Eternal Return was the band's fourth full-length and the third with the classic lineup of vocalist Dorthia, guitarist Garrett Morris, drummer Ryan Wolfe and bassist, Cough's Parker Chandler. Windhand had not changed their style noticeably since the self-titled debut six years earlier, but Eternal Return did mark a slight evolution of their sound. The fundamentals of the band's sound are still present, the tight and impressive rhythm section of Chandler's thick, driving basslines coupled with Wolfe's thunderous drum fills and eternal cymbal crashes, Morris's titanic, lumbering and heavily distorted riffs oozing from the speakers and Dorthia's siren vocals, seducing and beckoning the listener from the aether of whichever plane of existence she inhabits. This time round, though, there has been a slight tweak or two. "Grey Garden", despite sounding like business as usual, actually has a grunge-like quality to it as well, particularly in the vocal melodies which comes on like Kurt Cobain at his most vulnerable-sounding. That is followed by "Pilgrim's Rest" which is a psychedelic ballad that sounds like it might have been a cover of a track that originally came out in 1967 (it isn't). Elsewhere, the three-minute interlude "Light into Dark" allows Garrett Morris to display his psychedelic credentials with a space rock-y, trippy instrumental piece and his solo during Red Cloud is another rocket fuel-injected cosmic trip.
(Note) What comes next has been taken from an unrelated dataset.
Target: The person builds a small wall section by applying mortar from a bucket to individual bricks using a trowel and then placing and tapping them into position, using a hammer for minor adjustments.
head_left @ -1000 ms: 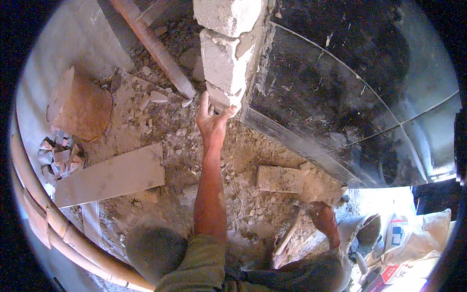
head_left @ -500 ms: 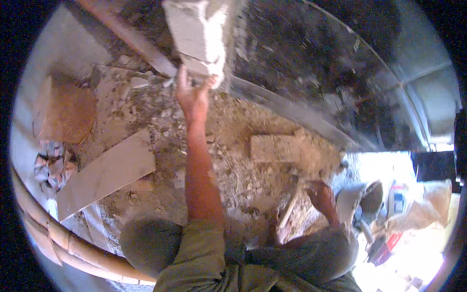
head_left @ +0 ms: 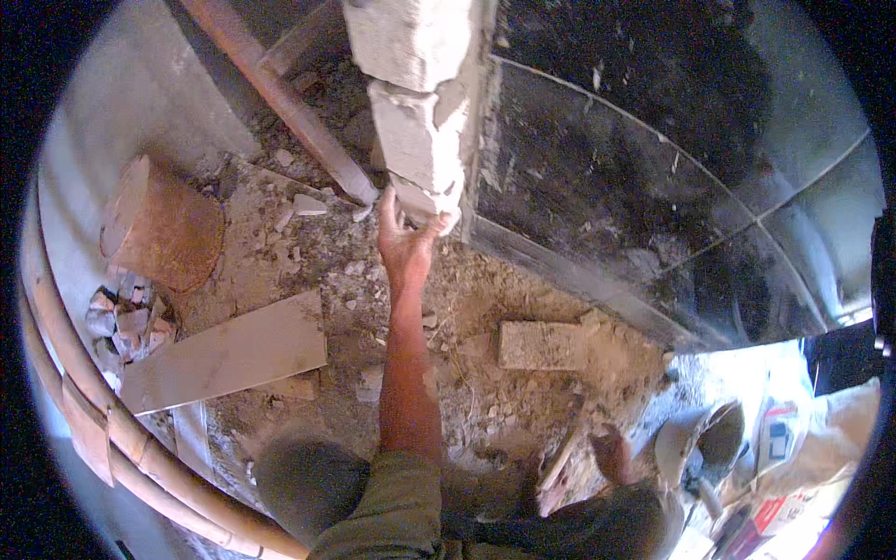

But now let's set all that aside because Windhand are at their best when they are at their doomiest and heaviest and there are plenty of these instances on Eternal Return. Whether it's the pomp of opener, "Halcyon", the crawling, heaving thunder of "Eyeshine" and closer, "Feather" or the more uptempo and catchy Diablere, when they hit the doom button, then Windhand absolutely crush it and all the female-fronted pretenders to their crown to boot.